╔══

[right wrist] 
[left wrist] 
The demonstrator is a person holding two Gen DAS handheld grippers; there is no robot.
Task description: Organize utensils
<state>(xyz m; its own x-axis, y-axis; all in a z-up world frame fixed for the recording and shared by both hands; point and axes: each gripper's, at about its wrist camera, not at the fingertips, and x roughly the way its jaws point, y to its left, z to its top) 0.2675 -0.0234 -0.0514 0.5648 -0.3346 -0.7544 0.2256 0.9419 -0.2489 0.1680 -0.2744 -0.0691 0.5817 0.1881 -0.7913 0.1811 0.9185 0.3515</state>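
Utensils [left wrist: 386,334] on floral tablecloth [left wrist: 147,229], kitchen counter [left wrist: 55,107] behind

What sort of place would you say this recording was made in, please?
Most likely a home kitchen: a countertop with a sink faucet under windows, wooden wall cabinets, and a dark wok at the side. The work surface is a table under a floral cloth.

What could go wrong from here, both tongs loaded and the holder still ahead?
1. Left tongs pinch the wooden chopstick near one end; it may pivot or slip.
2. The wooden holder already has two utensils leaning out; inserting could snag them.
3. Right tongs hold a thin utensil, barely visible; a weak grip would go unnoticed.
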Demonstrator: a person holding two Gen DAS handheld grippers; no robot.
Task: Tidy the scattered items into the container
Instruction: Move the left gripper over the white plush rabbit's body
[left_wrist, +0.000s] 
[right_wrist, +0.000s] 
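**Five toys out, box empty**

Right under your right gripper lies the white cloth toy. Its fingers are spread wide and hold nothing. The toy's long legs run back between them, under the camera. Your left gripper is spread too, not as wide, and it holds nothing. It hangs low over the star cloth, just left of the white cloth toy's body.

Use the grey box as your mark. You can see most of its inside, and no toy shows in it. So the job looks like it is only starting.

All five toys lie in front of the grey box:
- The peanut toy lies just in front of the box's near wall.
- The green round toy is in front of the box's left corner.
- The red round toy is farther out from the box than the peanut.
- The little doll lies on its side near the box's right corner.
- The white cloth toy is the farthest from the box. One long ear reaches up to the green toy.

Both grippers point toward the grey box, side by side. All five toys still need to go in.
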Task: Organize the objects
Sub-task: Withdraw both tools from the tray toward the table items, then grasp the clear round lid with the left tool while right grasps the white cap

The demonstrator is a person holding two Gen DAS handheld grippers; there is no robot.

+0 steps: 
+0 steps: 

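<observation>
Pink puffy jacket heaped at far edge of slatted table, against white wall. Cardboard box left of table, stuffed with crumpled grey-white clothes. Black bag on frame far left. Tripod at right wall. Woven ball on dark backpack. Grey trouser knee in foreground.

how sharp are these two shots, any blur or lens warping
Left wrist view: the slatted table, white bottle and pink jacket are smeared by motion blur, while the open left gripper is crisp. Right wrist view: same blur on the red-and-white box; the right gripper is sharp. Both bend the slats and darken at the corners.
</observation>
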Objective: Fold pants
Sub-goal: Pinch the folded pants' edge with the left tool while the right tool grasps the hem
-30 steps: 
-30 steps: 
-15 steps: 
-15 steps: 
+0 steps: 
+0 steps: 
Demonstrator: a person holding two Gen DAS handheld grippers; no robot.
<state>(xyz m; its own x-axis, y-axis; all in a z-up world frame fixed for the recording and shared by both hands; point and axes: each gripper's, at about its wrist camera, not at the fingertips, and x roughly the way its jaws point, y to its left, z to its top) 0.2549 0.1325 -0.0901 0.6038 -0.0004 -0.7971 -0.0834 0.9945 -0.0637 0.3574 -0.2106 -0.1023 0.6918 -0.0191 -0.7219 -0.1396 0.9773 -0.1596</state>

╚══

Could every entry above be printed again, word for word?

[right wrist] 
[left wrist] 
The demonstrator is a person holding two Gen DAS handheld grippers; there is no robot.
Task description: Organize utensils
<state>(xyz m; its own x-axis, y-axis; all in a z-up world frame fixed for the recording and shared by both hands; point and axes: each gripper's, at about its wrist camera, not at the fingertips, and x roughly the way its jaws point, y to its left, z to its top) 0.2675 -0.0234 -0.0514 0.5648 -0.3346 -0.7544 0.2256 0.9419 -0.2489 0.1680 -0.2744 -0.0691 0.5817 0.1881 -0.7913 0.1811 0.9185 0.3515</state>
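Utensils [left wrist: 386,334] on floral tablecloth [left wrist: 147,229], kitchen counter [left wrist: 55,107] behind

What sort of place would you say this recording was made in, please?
Most likely a home kitchen: a countertop with a sink faucet under windows, wooden wall cabinets, and a dark wok at the side. The work surface is a table under a floral cloth.

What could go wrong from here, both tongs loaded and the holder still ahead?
1. Left tongs pinch the wooden chopstick near one end; it may pivot or slip.
2. The wooden holder already has two utensils leaning out; inserting could snag them.
3. Right tongs hold a thin utensil, barely visible; a weak grip would go unnoticed.
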Demonstrator: a person holding two Gen DAS handheld grippers; no robot.
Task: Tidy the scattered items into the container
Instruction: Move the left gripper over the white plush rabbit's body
[left_wrist, +0.000s] 
[right_wrist, +0.000s] 
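**Five toys out, box empty**

Right under your right gripper lies the white cloth toy. Its fingers are spread wide and hold nothing. The toy's long legs run back between them, under the camera. Your left gripper is spread too, not as wide, and it holds nothing. It hangs low over the star cloth, just left of the white cloth toy's body.

Use the grey box as your mark. You can see most of its inside, and no toy shows in it. So the job looks like it is only starting.

All five toys lie in front of the grey box:
- The peanut toy lies just in front of the box's near wall.
- The green round toy is in front of the box's left corner.
- The red round toy is farther out from the box than the peanut.
- The little doll lies on its side near the box's right corner.
- The white cloth toy is the farthest from the box. One long ear reaches up to the green toy.

Both grippers point toward the grey box, side by side. All five toys still need to go in.
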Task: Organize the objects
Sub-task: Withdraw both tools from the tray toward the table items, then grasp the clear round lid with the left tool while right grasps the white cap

The demonstrator is a person holding two Gen DAS handheld grippers; there is no robot.

+0 steps: 
+0 steps: 

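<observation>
Pink puffy jacket heaped at far edge of slatted table, against white wall. Cardboard box left of table, stuffed with crumpled grey-white clothes. Black bag on frame far left. Tripod at right wall. Woven ball on dark backpack. Grey trouser knee in foreground.

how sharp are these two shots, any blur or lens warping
Left wrist view: the slatted table, white bottle and pink jacket are smeared by motion blur, while the open left gripper is crisp. Right wrist view: same blur on the red-and-white box; the right gripper is sharp. Both bend the slats and darken at the corners.
</observation>
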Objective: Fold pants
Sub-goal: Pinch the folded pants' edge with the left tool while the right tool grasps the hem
-30 steps: 
-30 steps: 
-15 steps: 
-15 steps: 
+0 steps: 
+0 steps: 
Demonstrator: a person holding two Gen DAS handheld grippers; no robot.
<state>(xyz m; its own x-axis, y-axis; all in a z-up world frame fixed for the recording and shared by both hands; point and axes: each gripper's, at about its wrist camera, not at the fingertips, and x roughly the way its jaws point, y to its left, z to its top) 0.2549 0.1325 -0.0901 0.6038 -0.0004 -0.7971 -0.0834 0.9945 -0.0637 0.3574 -0.2106 -0.1023 0.6918 -0.0191 -0.7219 -0.1396 0.9773 -0.1596</state>

That covers the exercise completely.